__DIRECTIONS__:
Print the listing below in its entirety, character for character.
---------- GIVEN INFORMATION ----------
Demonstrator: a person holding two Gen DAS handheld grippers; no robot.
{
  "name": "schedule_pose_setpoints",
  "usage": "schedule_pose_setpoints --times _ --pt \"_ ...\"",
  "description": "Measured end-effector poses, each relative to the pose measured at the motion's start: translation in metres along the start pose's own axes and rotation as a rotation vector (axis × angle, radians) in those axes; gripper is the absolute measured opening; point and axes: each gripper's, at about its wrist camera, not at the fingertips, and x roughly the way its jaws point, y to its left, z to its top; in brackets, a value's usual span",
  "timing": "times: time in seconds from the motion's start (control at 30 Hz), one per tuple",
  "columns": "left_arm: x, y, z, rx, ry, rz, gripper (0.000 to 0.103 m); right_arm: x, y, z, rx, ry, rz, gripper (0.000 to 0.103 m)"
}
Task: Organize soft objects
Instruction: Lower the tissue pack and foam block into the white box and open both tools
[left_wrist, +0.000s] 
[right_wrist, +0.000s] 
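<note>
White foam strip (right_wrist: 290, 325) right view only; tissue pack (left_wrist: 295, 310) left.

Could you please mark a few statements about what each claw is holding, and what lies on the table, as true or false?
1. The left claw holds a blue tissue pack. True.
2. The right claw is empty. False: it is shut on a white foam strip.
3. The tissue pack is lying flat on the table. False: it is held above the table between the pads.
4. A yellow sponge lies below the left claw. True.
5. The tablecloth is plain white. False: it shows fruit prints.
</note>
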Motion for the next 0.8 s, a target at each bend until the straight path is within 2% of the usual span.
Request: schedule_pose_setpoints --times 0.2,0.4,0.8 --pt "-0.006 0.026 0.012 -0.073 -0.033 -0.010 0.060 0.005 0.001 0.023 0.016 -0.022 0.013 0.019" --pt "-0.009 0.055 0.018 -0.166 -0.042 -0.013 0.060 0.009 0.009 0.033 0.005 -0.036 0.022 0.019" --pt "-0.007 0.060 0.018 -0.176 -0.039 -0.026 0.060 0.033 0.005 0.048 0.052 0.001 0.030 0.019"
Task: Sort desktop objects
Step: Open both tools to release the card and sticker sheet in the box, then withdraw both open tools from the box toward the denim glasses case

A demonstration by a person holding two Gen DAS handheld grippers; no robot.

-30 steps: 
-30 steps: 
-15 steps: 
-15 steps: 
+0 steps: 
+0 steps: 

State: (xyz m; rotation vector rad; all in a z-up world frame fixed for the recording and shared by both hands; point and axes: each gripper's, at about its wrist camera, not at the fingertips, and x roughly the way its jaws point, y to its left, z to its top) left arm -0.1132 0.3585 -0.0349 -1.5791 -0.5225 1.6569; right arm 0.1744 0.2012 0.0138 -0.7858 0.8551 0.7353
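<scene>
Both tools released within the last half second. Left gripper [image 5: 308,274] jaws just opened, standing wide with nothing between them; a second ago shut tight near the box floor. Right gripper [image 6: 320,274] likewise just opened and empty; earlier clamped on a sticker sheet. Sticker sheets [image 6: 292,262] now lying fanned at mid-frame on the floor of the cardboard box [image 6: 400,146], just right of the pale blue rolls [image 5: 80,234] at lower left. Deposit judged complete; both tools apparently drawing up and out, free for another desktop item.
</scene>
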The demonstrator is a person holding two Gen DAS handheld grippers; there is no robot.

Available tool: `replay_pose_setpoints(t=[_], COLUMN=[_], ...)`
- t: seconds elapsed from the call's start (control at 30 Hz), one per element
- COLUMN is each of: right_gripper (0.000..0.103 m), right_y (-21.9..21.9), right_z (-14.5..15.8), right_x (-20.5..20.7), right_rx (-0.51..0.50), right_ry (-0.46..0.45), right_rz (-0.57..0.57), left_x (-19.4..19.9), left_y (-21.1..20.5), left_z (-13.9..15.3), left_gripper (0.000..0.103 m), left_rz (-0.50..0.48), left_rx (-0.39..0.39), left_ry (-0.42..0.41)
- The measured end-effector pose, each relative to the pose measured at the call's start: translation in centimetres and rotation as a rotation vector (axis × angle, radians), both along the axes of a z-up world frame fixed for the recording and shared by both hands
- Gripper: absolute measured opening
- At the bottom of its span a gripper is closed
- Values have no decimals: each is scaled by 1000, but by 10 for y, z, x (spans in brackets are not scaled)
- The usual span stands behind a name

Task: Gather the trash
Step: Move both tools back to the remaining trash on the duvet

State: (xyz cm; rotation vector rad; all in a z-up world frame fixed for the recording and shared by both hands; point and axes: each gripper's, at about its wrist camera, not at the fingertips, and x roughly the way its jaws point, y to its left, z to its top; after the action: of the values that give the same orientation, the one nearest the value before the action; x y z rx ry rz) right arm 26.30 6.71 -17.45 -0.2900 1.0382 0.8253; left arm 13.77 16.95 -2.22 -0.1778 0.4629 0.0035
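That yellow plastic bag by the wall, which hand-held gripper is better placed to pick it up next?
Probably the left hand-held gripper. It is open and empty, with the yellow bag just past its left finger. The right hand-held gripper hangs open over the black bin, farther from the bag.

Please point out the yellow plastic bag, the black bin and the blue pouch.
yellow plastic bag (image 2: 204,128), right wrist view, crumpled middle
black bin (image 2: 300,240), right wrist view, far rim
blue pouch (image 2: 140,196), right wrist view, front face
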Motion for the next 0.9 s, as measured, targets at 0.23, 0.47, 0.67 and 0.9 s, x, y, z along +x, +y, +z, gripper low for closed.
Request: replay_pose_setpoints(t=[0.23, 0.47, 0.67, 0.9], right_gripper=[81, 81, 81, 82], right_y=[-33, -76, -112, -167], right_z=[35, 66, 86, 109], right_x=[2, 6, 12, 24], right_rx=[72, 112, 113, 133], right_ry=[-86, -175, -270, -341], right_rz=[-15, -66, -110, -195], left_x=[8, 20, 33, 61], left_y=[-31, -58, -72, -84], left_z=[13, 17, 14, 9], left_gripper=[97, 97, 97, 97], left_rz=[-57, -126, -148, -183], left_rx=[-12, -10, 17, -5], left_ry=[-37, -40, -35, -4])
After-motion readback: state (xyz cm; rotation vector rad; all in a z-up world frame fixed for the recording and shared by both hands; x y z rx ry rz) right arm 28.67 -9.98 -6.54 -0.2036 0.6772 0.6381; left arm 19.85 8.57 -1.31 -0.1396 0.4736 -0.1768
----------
__SOLUTION__:
Demonstrator: a person holding two Gen DAS handheld grippers; no robot.
{
  "name": "schedule_pose_setpoints",
  "usage": "schedule_pose_setpoints --times _ --pt \"_ ...\"",
  "description": "Measured end-effector poses, each relative to the pose measured at the motion's start: translation in metres along the start pose's own axes and rotation as a rotation vector (axis × angle, radians) in those axes; gripper is the absolute measured opening; point and axes: each gripper's, at about its wrist camera, not at the fingertips, and x roughly the way its jaws point, y to its left, z to its top; in brackets, a value's usual span",
  "timing": "times: time in seconds from the motion's start (control at 30 Hz), one per tuple",
  "columns": "left_arm: x, y, z, rx, ry, rz, gripper (0.000 to 0.103 m); right_arm: x, y, z, rx, ry, rz, gripper (0.000 to 0.103 m)"
}
Task: Organize soft objects
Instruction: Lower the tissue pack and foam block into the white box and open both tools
[left_wrist, +0.000s] 
[right_wrist, +0.000s] 
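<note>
White foam strip (right_wrist: 290, 325) right view only; tissue pack (left_wrist: 295, 310) left.

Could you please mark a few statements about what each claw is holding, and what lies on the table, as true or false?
1. The left claw holds a blue tissue pack. True.
2. The right claw is empty. False: it is shut on a white foam strip.
3. The tissue pack is lying flat on the table. False: it is held above the table between the pads.
4. A yellow sponge lies below the left claw. True.
5. The tablecloth is plain white. False: it shows fruit prints.
</note>
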Motion for the next 0.8 s, a target at each bend until the straight path is within 2% of the usual span.
Request: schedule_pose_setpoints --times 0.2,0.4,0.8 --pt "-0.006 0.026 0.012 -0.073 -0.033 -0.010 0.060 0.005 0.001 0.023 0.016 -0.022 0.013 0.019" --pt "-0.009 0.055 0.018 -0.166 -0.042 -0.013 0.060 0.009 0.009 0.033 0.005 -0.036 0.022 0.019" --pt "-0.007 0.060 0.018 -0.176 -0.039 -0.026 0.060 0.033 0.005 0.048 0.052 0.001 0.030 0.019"
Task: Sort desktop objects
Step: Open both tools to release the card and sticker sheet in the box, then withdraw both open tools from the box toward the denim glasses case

A demonstration by a person holding two Gen DAS handheld grippers; no robot.

-30 steps: 
-30 steps: 
-15 steps: 
-15 steps: 
+0 steps: 
+0 steps: 

State: (xyz m; rotation vector rad; all in a z-up world frame fixed for the recording and shared by both hands; point and axes: each gripper's, at about its wrist camera, not at the fingertips, and x roughly the way its jaws point, y to its left, z to its top) left arm -0.1132 0.3585 -0.0349 -1.5791 -0.5225 1.6569; right arm 0.1744 0.2012 0.0138 -0.7858 0.8551 0.7353
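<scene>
Both tools released within the last half second. Left gripper [image 5: 308,274] jaws just opened, standing wide with nothing between them; a second ago shut tight near the box floor. Right gripper [image 6: 320,274] likewise just opened and empty; earlier clamped on a sticker sheet. Sticker sheets [image 6: 292,262] now lying fanned at mid-frame on the floor of the cardboard box [image 6: 400,146], just right of the pale blue rolls [image 5: 80,234] at lower left. Deposit judged complete; both tools apparently drawing up and out, free for another desktop item.
</scene>
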The demonstrator is a person holding two Gen DAS handheld grippers; there is no robot.

Available tool: `replay_pose_setpoints(t=[_], COLUMN=[_], ...)`
- t: seconds elapsed from the call's start (control at 30 Hz), one per element
- COLUMN is each of: right_gripper (0.000..0.103 m), right_y (-21.9..21.9), right_z (-14.5..15.8), right_x (-20.5..20.7), right_rx (-0.51..0.50), right_ry (-0.46..0.45), right_rz (-0.57..0.57), left_x (-19.4..19.9), left_y (-21.1..20.5), left_z (-13.9..15.3), left_gripper (0.000..0.103 m), left_rz (-0.50..0.48), left_rx (-0.39..0.39), left_ry (-0.42..0.41)
- The measured end-effector pose, each relative to the pose measured at the call's start: translation in centimetres and rotation as a rotation vector (axis × angle, radians), both along the axes of a z-up world frame fixed for the recording and shared by both hands
- Gripper: absolute measured opening
- At the bottom of its span a gripper is closed
- Values have no decimals: each is scaled by 1000, but by 10 for y, z, x (spans in brackets are not scaled)
- The usual span stands behind a name

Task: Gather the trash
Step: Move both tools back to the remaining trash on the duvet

State: (xyz cm; rotation vector rad; all in a z-up world frame fixed for the recording and shared by both hands; point and axes: each gripper's, at about its wrist camera, not at the fingertips, and x roughly the way its jaws point, y to its left, z to its top; after the action: of the values that give the same orientation, the one nearest the value before the action; x y z rx ry rz) right arm 26.30 6.71 -17.45 -0.2900 1.0382 0.8253; left arm 13.77 16.95 -2.22 -0.1778 0.4629 0.0035
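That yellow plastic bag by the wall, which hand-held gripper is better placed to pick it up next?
Probably the left hand-held gripper. It is open and empty, with the yellow bag just past its left finger. The right hand-held gripper hangs open over the black bin, farther from the bag.

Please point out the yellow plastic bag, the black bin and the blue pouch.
yellow plastic bag (image 2: 204,128), right wrist view, crumpled middle
black bin (image 2: 300,240), right wrist view, far rim
blue pouch (image 2: 140,196), right wrist view, front face
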Motion for the next 0.9 s, as measured, targets at 0.23, 0.47, 0.67 and 0.9 s, x, y, z along +x, +y, +z, gripper low for closed.
Request: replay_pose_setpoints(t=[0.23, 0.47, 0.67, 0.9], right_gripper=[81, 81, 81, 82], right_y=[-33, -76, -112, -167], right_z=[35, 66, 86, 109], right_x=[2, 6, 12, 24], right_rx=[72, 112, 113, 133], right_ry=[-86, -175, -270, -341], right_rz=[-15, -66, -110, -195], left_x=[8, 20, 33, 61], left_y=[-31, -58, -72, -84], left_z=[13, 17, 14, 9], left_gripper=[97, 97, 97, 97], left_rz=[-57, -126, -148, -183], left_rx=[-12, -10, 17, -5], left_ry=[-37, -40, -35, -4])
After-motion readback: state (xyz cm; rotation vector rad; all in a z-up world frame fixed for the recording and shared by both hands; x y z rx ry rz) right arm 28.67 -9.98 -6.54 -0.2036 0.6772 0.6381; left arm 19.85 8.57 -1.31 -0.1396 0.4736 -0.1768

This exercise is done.